NFA Election: a Response to John Lothian

If you are registered as a CTA or CPO with the NFA, you may have recently received an opinion piece in your inbox from John Lothian News, even if you are not a subscriber. I know because I received this note as well, although I am not a subscriber and strangely received it at an email address which is registered almost exclusively with the NFA. Mr. Lothian has called into question my motives, accomplishments and character, as well as that of fellow CCC co-founder James Koutoulas. I have reached out to Mr. Lothian and he has been kind enough to agree to allow me to post a rebuttal to his editorial. If only to correct the record, let’s address his issues one by one. pola gacor olympus

First, while Mr. Lothian is entitled to his opinion and to endorse whomever he chooses, I believe the substance of his editorial is a distraction from the central issue of this election. This election is about who is best suited to represent smaller and emerging CTAs and CPOs, who are the vast majority of NFA Member firms. It is not about who can lay claim to an accomplishment or who someone thinks is worthy of trust. If Mr. Lothian gets his way, CTAs and CPOs will only be represented by their largest competitors--firms with hundreds of millions and billions of dollars under management. We think small and emerging firms need representation too. It’s why I petitioned to be on the ballot for the seat I won last year for a two year term.

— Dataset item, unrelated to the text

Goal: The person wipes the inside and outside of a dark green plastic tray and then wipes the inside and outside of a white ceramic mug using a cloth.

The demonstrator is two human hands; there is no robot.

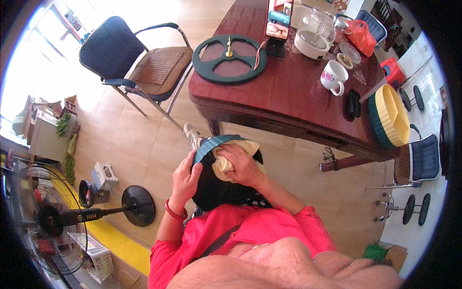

It is important to note that over half of all CTAs manage no customer money at all. If you manage $1, you are in the top 45% of CTAs with funds under management. If you are a CPO, the bar is a little higher but, in both cases, you need around $500 million in AUM to be guaranteed representation by a peer firm. CTA/CPO NFA members are a diverse bunch and that spectrum should be represented on NFA’s Board. Large firms, many of which operate with exemptions from the most onerous NFA rules, are guaranteed representation on NFA’s Board. Small and emerging firms are not. If you think that Citadel, AQR, Welton and Efficient Capital experience regulation in the same way you do, I encourage you to vote for our opponents. However, if you think NFA may benefit from the perspective of small and emerging firms--folks whose legal, compliance and accounting departments are often just hats worn by one person--then I urge you to vote for James and myself.

I have two ongoing NFA audits at the time of this writing. I know a thing or two about the productivity drain of the compliance tax. It is the cost of doing business in this industry. As you know those costs are rising more and more each year. Since you elected me to the Board, NFA has issued over 30 CFTC rule submissions, imposing everything from cyber security rules to disciplinary fees. Some of these are minor, some will change the way you do business and some will even determine whether or not you can be in business. But you are on the hook for them one way or the other and there’s more on the way.

Around the corner lurks the CFTC’s proposed rules for ‘automated trading,’ which have been written so broadly that they ensnare every NFA Member using TT’s Autospreader or a Tradestation trailing stop. Ask yourself if you want the people writing NFA’s version of these rules only to be billion or half billion dollar firms--all of whom hung their shingles in the 20th century. Personally, I would want to be represented by a firm that is a true peer, which shares similar burdens and challenges. We have fought that fight for three years and we want to continue that fight on your behalf.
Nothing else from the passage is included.